Filter the entries down to the lines holding "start", then copy those lines.

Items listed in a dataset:
○ ○ ○
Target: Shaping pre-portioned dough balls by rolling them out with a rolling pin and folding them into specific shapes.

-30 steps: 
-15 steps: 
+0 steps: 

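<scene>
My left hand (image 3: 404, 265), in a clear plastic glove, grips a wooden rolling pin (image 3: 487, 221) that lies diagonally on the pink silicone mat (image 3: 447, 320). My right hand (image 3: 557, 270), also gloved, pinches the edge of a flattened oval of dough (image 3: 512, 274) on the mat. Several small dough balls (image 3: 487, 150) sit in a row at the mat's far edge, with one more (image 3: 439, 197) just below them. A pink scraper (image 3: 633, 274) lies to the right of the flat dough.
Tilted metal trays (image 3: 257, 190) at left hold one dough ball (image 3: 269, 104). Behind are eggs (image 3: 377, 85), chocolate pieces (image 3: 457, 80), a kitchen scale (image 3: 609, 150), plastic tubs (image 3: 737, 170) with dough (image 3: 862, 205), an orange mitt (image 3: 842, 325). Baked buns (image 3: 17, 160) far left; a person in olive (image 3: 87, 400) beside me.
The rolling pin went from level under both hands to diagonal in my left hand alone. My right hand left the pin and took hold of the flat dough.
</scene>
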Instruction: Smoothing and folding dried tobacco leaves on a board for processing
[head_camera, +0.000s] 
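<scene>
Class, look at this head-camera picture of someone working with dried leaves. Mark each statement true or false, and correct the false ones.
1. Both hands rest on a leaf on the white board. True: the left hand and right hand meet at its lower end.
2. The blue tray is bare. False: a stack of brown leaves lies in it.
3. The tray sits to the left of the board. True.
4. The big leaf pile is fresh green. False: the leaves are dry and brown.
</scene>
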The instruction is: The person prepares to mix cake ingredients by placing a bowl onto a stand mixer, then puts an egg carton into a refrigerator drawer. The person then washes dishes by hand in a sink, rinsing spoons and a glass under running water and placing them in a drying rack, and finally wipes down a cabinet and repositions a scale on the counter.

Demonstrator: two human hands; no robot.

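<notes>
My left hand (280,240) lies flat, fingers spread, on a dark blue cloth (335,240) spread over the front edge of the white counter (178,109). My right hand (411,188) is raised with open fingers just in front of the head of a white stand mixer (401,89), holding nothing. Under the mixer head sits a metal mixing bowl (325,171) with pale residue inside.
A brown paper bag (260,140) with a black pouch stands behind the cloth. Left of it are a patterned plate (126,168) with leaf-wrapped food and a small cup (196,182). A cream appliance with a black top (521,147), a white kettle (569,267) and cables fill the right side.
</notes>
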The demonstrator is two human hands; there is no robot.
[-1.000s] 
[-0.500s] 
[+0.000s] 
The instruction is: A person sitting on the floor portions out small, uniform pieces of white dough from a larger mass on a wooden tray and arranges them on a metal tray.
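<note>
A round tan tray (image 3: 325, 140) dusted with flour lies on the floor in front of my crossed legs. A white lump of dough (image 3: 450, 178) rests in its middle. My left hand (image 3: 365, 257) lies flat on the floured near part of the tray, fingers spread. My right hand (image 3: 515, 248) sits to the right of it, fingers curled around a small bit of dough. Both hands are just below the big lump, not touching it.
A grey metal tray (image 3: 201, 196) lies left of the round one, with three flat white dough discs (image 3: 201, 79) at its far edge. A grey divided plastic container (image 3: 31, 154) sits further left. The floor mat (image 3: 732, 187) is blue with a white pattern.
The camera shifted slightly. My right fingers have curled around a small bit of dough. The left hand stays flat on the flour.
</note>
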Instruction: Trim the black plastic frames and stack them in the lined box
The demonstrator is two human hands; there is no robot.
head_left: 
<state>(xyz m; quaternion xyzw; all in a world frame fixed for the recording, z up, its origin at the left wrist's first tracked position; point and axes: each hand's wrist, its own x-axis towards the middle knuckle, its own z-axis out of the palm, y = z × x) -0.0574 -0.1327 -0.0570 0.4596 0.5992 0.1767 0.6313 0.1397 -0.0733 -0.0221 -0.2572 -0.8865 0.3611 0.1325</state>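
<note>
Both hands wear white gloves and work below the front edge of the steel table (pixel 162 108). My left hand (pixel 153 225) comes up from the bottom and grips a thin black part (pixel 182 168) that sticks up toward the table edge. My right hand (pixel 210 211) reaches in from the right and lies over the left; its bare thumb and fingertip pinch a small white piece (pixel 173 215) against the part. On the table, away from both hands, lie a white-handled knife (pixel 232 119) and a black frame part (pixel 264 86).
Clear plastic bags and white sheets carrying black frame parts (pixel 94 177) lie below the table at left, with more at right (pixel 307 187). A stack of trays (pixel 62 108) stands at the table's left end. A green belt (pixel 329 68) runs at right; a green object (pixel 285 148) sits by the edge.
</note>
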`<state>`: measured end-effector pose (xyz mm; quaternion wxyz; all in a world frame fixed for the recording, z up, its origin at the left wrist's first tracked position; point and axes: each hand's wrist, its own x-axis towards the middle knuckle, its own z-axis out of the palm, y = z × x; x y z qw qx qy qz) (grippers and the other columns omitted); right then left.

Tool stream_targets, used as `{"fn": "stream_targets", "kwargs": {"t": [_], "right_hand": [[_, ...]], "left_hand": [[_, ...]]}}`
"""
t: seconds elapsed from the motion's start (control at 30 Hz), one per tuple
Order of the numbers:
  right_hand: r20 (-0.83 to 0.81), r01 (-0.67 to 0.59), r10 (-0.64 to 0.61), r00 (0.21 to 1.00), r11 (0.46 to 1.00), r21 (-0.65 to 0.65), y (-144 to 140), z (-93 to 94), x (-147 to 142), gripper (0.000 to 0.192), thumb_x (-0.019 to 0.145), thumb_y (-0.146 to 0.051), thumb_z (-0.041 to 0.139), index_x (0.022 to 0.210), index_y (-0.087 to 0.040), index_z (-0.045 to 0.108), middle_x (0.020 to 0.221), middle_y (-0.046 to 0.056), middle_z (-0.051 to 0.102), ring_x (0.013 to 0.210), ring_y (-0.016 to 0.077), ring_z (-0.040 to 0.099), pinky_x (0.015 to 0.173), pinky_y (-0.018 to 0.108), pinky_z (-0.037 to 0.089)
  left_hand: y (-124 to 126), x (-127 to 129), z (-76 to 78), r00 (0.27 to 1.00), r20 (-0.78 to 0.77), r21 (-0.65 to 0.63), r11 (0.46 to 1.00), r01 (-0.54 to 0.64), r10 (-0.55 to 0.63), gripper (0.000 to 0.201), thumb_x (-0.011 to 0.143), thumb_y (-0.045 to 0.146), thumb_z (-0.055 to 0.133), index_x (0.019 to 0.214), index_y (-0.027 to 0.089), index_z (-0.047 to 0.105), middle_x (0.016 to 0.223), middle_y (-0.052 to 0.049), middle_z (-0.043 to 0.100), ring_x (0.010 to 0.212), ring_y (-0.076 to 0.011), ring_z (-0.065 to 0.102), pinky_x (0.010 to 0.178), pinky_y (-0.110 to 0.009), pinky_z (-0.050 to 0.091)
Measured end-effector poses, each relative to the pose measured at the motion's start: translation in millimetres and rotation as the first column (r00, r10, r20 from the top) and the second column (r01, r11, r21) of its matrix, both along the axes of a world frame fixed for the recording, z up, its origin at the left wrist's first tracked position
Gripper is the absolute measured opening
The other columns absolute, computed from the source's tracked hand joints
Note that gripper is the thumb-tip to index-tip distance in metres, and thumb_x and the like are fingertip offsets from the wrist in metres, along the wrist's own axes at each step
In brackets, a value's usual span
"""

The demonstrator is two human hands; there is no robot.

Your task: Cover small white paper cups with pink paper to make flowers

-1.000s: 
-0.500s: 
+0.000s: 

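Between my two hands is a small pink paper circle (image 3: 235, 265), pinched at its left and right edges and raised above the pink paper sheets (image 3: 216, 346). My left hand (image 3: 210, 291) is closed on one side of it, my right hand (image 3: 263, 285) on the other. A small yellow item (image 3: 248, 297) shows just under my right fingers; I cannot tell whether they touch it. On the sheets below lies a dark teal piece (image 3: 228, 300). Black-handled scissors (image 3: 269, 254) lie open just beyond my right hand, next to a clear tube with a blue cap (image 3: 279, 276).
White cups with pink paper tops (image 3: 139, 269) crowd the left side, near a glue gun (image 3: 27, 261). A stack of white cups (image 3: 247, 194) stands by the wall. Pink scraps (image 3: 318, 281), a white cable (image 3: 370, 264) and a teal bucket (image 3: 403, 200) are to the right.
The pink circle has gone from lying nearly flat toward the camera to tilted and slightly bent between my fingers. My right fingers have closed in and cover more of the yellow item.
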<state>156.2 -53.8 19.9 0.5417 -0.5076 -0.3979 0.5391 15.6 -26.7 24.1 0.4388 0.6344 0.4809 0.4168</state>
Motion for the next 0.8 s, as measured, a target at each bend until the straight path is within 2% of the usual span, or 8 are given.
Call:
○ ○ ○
→ RESPONSE TO THE TASK:
t: seconds elapsed from the motion's start (control at 30 Hz), one per tuple
Measured end-effector poses, each relative to the pose measured at the motion's start: translation in millimetres and rotation as the first column (r00, r10, r20 from the top) and the second column (r01, r11, r21) of its matrix, both along the axes of a world frame fixed for the recording, z up, its origin at the left wrist's first tracked position

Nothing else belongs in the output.